Task
After the line containing "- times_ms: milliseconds", write nothing more; before it, reproduce every line of the material below exactly, starting with the first.

Data segment
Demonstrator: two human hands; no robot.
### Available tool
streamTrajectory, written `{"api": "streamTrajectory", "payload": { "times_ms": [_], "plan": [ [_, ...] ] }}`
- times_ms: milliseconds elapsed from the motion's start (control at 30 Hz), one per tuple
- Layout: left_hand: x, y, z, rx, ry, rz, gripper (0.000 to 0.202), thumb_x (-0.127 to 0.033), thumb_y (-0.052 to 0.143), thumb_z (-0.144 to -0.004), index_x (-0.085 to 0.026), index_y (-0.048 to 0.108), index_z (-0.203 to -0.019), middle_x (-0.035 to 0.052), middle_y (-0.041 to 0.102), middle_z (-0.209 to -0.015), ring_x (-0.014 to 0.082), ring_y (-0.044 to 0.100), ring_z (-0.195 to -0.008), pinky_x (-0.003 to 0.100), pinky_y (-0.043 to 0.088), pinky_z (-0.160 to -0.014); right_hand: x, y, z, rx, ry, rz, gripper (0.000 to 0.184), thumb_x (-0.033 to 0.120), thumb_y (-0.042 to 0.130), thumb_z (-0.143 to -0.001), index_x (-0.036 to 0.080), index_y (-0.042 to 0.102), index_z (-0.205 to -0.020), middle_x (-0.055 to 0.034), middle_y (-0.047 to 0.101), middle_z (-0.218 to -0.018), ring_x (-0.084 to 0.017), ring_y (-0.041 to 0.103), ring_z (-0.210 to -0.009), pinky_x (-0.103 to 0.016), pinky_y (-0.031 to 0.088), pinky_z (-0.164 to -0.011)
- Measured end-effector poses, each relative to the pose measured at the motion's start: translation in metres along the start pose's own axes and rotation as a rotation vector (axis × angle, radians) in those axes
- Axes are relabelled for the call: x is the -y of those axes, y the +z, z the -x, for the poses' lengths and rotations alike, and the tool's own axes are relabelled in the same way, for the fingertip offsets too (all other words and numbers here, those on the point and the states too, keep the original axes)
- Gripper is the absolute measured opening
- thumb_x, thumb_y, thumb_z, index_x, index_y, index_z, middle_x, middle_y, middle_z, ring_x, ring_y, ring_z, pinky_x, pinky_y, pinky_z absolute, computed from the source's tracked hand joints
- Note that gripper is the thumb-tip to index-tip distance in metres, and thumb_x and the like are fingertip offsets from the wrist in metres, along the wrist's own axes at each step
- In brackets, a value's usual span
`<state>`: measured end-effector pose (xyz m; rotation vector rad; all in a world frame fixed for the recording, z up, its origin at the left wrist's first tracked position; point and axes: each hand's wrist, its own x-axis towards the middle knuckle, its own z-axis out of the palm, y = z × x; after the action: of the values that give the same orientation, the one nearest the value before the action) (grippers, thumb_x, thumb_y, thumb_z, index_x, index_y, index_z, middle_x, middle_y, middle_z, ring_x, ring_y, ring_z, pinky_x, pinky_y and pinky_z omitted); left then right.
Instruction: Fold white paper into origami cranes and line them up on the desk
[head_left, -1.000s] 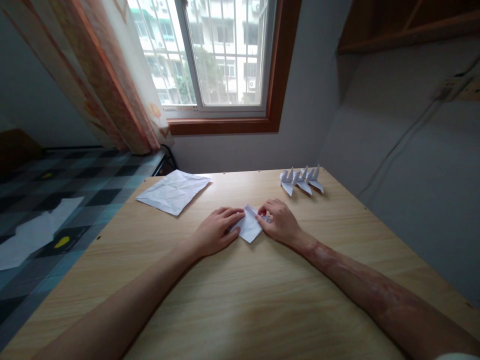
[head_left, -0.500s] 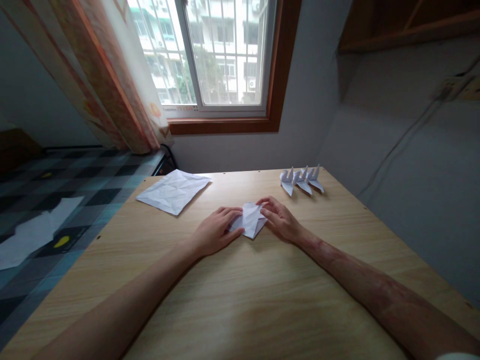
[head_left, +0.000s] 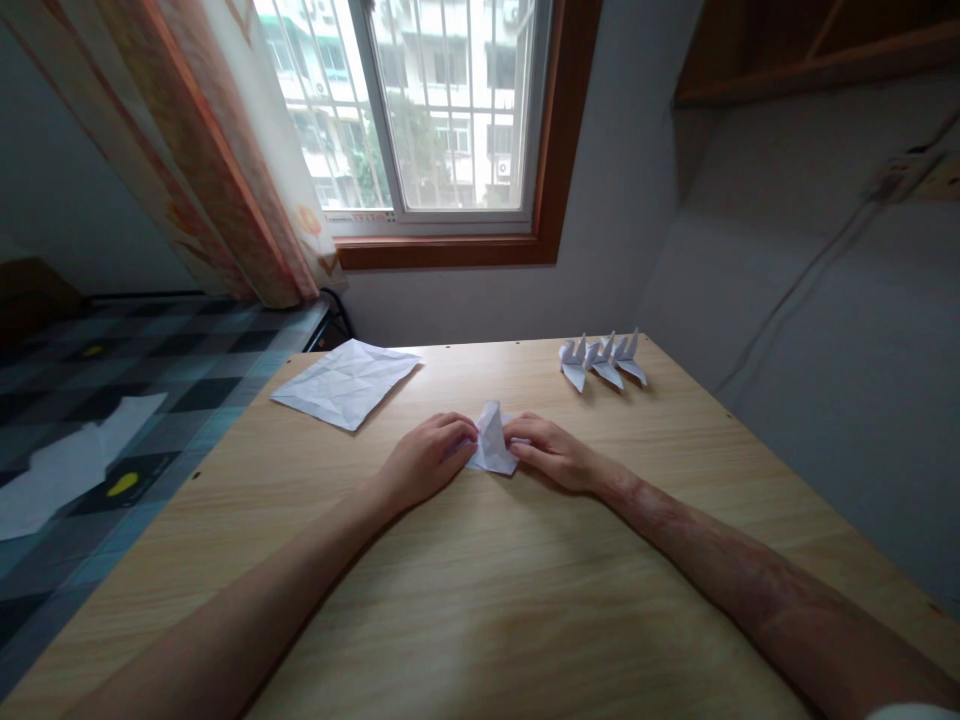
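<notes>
"Where is the small, folded piece of white paper (head_left: 494, 442)?"

"On the far half of the pale, wood-grained rectangular table (head_left: 480, 590), near the middle of its width; a narrow flap stands up from it, pointing towards the table's far edge."

"And the fingers?"

"The bare left hand (head_left: 431, 455) has its fingers bent and close to the thumb, with the paper's left side held under and between them; the bare right hand (head_left: 553, 452) has its fingers curled in, thumb just beside them, holding the paper's right side; the exact fingertip contact is too small to tell."

"What else is on the table?"

"By its far left corner, a flat, creased white paper sheet (head_left: 349, 382); by its far right corner, three folded white paper birds (head_left: 604, 362) in a row, close together, wings spread."

"And around it?"

"To the table's left, a bed with a dark, blue-grey checked cover (head_left: 217, 350), bearing loose white paper (head_left: 67, 470); beyond the table's far edge, a barred window in a reddish-brown wooden frame (head_left: 450, 130), with a long, orange-and-cream patterned curtain (head_left: 187, 150) at its left side; above and beyond the table's right side, a brown wooden wall shelf (head_left: 825, 75)."
</notes>
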<state>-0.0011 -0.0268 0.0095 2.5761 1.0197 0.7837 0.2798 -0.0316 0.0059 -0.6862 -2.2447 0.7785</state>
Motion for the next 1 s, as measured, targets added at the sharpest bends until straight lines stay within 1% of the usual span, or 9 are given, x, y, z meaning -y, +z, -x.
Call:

Response to this exercise
Demonstrator: two human hands; no robot.
### Available tool
streamTrajectory, written `{"api": "streamTrajectory", "payload": { "times_ms": [_], "plan": [ [_, ...] ] }}`
- times_ms: milliseconds elapsed from the motion's start (control at 30 Hz), one per tuple

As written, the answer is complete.